Czechoslovakia
- Union: Czechoslovak Rugby Union

First international
- Czechoslovakia 6 – 23 Romania (Bratislava, Slovakia; 22 May 1927) Germany 38 – 0 Czechoslovakia (Leipzig, Germany; 9 November 1931)

Largest win
- Czechoslovakia 56 – 4 East Germany (Varna, Bulgaria; 18 September 1974)

Largest defeat
- Romania 60 – 6 Czechoslovakia (Bucharest, Romania; 9 April 1978)

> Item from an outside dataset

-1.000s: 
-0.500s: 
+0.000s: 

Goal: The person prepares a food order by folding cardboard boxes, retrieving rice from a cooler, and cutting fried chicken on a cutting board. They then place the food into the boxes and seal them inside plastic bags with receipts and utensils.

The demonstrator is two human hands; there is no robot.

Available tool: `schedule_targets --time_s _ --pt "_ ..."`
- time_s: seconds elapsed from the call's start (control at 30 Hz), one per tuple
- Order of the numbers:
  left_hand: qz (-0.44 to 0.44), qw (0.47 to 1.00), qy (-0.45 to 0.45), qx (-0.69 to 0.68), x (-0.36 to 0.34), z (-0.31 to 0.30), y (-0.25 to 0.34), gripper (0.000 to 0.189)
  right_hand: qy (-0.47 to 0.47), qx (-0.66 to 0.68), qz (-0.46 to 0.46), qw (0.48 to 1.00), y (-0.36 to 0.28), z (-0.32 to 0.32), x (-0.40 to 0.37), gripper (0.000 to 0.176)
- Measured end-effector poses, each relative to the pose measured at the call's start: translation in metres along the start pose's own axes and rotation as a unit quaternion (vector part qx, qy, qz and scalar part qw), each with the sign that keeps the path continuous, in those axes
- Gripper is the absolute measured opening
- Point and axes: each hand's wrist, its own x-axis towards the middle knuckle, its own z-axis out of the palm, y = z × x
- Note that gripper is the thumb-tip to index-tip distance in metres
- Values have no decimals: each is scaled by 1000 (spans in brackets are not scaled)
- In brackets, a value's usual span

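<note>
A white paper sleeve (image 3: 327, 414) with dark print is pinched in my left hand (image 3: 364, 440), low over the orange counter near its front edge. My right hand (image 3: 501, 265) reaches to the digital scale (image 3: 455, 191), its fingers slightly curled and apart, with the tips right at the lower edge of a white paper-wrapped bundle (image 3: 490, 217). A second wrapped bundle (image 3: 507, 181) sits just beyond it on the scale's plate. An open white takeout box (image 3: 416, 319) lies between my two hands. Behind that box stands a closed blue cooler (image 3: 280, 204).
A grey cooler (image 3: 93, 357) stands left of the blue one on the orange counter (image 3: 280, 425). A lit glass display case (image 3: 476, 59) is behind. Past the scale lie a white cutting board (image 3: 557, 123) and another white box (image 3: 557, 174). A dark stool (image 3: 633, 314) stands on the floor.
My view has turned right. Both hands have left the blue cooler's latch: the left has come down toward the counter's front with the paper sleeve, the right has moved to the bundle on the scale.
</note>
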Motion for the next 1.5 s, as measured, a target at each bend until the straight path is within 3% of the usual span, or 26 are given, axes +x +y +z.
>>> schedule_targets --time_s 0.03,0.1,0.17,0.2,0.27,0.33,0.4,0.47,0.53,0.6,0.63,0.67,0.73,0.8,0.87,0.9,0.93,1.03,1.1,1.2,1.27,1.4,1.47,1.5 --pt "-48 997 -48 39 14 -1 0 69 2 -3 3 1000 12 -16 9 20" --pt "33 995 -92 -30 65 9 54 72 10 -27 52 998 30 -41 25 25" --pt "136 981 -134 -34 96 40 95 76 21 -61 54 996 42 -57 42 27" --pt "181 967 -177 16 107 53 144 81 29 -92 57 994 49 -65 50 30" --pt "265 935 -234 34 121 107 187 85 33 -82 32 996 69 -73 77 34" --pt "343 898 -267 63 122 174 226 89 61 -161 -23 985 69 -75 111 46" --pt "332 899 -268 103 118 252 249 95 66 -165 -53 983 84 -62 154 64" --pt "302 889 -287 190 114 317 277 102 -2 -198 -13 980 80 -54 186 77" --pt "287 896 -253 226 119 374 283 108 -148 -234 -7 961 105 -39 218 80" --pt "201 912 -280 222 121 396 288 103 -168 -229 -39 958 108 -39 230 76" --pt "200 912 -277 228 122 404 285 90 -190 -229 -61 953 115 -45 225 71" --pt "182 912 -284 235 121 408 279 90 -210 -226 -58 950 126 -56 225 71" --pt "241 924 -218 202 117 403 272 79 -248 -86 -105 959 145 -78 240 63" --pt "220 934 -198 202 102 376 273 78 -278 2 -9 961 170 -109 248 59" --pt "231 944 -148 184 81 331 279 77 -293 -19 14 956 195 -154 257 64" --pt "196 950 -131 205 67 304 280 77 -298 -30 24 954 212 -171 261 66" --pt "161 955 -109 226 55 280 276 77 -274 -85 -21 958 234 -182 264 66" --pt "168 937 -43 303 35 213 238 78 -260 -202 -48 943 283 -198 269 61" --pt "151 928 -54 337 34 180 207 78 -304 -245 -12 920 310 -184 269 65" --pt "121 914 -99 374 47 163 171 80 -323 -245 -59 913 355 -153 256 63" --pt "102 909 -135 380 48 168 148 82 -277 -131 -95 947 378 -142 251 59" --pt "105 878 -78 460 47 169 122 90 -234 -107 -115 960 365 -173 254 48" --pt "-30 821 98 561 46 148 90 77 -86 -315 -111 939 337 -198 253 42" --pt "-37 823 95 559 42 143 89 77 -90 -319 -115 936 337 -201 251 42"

= Czechoslovakia national rugby union team =

The Czechoslovakia national rugby union team was the national rugby team of Czechoslovakia, before the country was split into the Czech Republic and Slovakia. They participated in qualifiers for the 1991 Rugby World Cup, but did not qualify.

==History==
A Czechoslovak international team including players from an Austrian club called Wiener Amateure as well as players from the Slavia Bratislava club first played against Romania in 1927, but the match is seen as unofficial, since the Czechoslovak Rugby Union was only formed in 1928. They were captained by one František Ruber, who incidentally was a very good friend of Ondřej Sekora. Their first official match was against Germany in Leipzig in 1931.

In 1934 they were among the founding members of FIRA (as it was then known) along with France, Italy, Spain, Catalonia, Romania and Germany.

In 1956 they took on France in Toulouse, losing by a respectable 3–28, which is considered remarkable, as rugby in Czechoslovakia was considerably ravaged by World War II.

Some of their most notable players were Zdeněk Barchánek, Eduard Krützner, who was president of the Czech Rugby Union later on and Bruno Kudrna, Czech Rugby Player of the Year a record six times.

==Record==
Below is a table of the representative rugby matches played by a Czechoslovakia national XV at test level up until 15 November 1992, updated after match with .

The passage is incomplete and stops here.